Saat itu aku hanya berpakaian biasa, tampil seadanya karena pada kenyataannya aku memang wanita biasa-biasa saja. Aku tak punya apapun untuk kutampilkan dan kubanggakan. Aku terduduk di teras rumah Tante Ros yang begitu luas, menunggu detik-detik kemunculan pria yang membelalakkan mataku.
Sebuah mobil mewah merapat, turun seorang pria maskulin yang begitu rapi dan wangi dari dalamnya. Badannya tinggi kekar, wajahnya rupawan. Dia pria tertampan yang pernah kulihat secara langsung dalam hidupku. Hatiku bergetar seketika. Itulah kesan pertama saat aku melihatnya.
Jarum jam serasa terhenti, tapi dia berjalan mendekatiku, menyapaku saat aku masih terbengong dengan pikiran yang berkecamuk. 'Ya Tuhan, mengapa pria sesempurna ini bisa belum mendapatkan pasangan sampai sedewasa ini?' batinku. Rasanya aneh saat menyadari pria di hadapanku ini nyaris sempurna, tapi hingga sekarang belum memiliki jodoh.
Sikapnya begitu sopan, dia orang yang berpendidikan. Di usianya yang ke-32 tahun saat ini dia sudah bergelar doktor dan memegang jabatan cukup tinggi di universitas. Aku merasa sangat kecil, tak sebanding, dan tak pantas dijodohkan dengannya.
Aku lebih banyak terdiam dalam percakapan kami, hanya menjawab seadanya.
"Orang tua kamu sudah lama meninggal?" Suaranya yang berkarakter membuatku semakin menduga ia begitu sempurna.
"Bapak sudah meninggal sejak aku SD. Ibu meninggal sekitar 3 tahun lalu, " jawabku apa adanya.
"Jadi kamu tinggal dengan siapa? Lalu, yang membiayai hidup kamu selama ini...." Kalimatnya terpotong begitu saja.
"Aku tinggal sendirian, aku bekerja di rumah makan," ucapku begitu pelan. Ada perasaan sedikit malu terselip dalam suaraku.
Aku tak yakin dia bisa menerima keadaanku yang hanya bekerja serabutan sebagai pelayan restoran. Sedangkan, dia seorang profesional yang memiliki karir tinggi.
"Kamu sudah biasa bekerja urusan rumah tangga berarti ya?" ucapnya kemudian. "Kamu bisa masak, mencuci, bersih-bersih?"
"Rania jagonya urusan rumah tangga," jawab Tante Ros yang tiba-tiba muncul ikut mencampuri pembicaraan kami.
"Kamu gak bakal kecewa, Darwin. Tante kenal betul sama Rania sejak kecil. Rania ini anak yang mandiri, rajin, baik. Kamu pasti bahagia kalo jadi suaminya." Tante Ros begitu semangat mempromosikan aku. Sedangkan aku, aku semakin tak percaya diri.
"Baguslah kalo begitu," ucapnya kemudian. "Aku suka."
Aku tercengang.
"Aku suka wanita rumahan yang bisa mengurus rumah tangga." Ia memperjelas ucapannya.
"Darwin ini pemilih Rania. Dia gak suka wanita yang sukanya hanya senang-senang, tidak bisa mengurus rumah tangga, tidak bisa mengurus anak." Tante Ros semakin memperjelas maksud Darwin, lelaki yang akan dijodohkan denganku.
"Tapi, aku merasa kurang pantas, Tante." Aku beranikan diri untuk menyampaikan kegalauan yang bergemuruh di hatiku sejak tadi.
"Loh, mengapa?" Tante Ros mengernyitkan dahinya.
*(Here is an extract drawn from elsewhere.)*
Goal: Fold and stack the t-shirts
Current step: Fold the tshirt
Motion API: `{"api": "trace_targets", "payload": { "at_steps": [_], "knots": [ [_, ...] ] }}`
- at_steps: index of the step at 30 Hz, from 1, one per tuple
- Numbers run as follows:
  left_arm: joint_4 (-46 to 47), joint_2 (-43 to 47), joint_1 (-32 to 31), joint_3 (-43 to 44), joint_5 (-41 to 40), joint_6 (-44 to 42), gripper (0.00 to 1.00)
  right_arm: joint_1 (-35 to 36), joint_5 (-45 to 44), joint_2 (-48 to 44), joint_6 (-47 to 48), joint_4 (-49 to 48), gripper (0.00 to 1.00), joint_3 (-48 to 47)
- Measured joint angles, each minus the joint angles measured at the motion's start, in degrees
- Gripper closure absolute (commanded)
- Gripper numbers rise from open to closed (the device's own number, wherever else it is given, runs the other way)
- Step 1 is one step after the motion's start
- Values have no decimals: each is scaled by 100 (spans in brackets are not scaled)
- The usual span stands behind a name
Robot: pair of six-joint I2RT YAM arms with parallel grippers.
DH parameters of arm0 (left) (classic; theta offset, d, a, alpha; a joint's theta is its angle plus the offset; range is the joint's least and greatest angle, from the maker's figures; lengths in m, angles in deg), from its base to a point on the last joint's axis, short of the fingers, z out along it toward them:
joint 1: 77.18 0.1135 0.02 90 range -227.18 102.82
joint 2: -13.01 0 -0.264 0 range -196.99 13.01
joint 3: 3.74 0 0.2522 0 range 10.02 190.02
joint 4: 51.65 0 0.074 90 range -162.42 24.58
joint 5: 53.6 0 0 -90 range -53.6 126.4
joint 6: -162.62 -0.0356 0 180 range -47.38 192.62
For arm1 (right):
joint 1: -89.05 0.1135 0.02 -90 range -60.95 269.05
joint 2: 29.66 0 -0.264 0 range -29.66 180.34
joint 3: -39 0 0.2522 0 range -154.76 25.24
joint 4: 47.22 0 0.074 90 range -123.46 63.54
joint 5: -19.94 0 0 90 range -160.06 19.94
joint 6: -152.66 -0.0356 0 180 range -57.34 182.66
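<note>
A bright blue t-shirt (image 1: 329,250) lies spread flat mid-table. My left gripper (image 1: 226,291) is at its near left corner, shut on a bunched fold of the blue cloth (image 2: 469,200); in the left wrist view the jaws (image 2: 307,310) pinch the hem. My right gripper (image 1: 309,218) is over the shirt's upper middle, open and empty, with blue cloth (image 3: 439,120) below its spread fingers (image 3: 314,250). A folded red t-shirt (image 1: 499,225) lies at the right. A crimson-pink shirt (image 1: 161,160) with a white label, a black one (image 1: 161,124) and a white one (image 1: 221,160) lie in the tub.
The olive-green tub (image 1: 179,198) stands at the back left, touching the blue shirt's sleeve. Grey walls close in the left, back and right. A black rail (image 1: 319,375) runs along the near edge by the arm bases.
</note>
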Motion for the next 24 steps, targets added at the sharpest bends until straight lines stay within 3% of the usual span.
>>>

"Mas...." Aku terbata-bata menyampaikan isi hatiku. "Aku tidak tamat SMA, pendidikanku hanya sampai kelas 2 SMA."
"Tidak butuh ijazah dan gelar tinggi," ucap Darwin tiba-tiba. "Aku mencari istri, bukan membuka lowongan pekerjaan."
"Tidak masalah Rania, yang penting bisa mengurus anak dan rumah tangga," tambah Tante Ros.
Aku mengangguk pelan. Namun, hatiku masih terus saja ragu. Aku bumi yang selalu diinjak orang-orang. Aku kotor, tak semua orang mau menyentuhku dengan tangannya, bahkan dengan kakinya. Aku terlalu rendah.
Dia langit yang selalu dipandang penuh kekaguman banyak orang. Dalam tiap angan manusia ada keinginan untuk menggapai langit, namun terlalu sulit.
Aku tak yakin aku pantas untuknya. Hal itu masih saja terus bergulat dalam benakku. Bahkan, hari ini setelah ia mengucapkan akad nikah dengan lantang di hadapan banyak orang, aku masih saja merasa tak cukup pantas untuknya.
'Apakah ia terlalu sempurna untukku?' batinku. 'Ataukah aku yang tak cukup kuat untuk mengimbanginya?'
Usia kami berbeda jauh. Bulan depan usiaku baru akan genap sembilan belas tahun. Mungkin aku hanya gadis kecil ingusan di matanya.
'Mengapa aku terus berpikir kacau seperti ini?' Aku menggeleng-gelengkan kepalaku sendiri.
'Aku sudah menjadi istrinya. Aku harus berusaha menjadi istri yang baik untuknya,' batinku.
"Mengapa geleng-geleng kepala?" tanya mas Darwin tiba-tiba.
"Deg! Deg! Deg! Deg!" Jantungku berlompatan sangat kencang.
Ia mendekatiku sambil memegang secangkir kopi hangat di tangannya.
Aku spontan bergeser dari posisi dudukku semula, agak menjauhinya. Aku belum terbiasa sedekat ini dengan lelaki manapun dalam hidupku. Sekarang kami berdua berada dalam satu kamar yang tertutup rapat, hanya berdua dan aku tak pernah segugup ini sebelumnya.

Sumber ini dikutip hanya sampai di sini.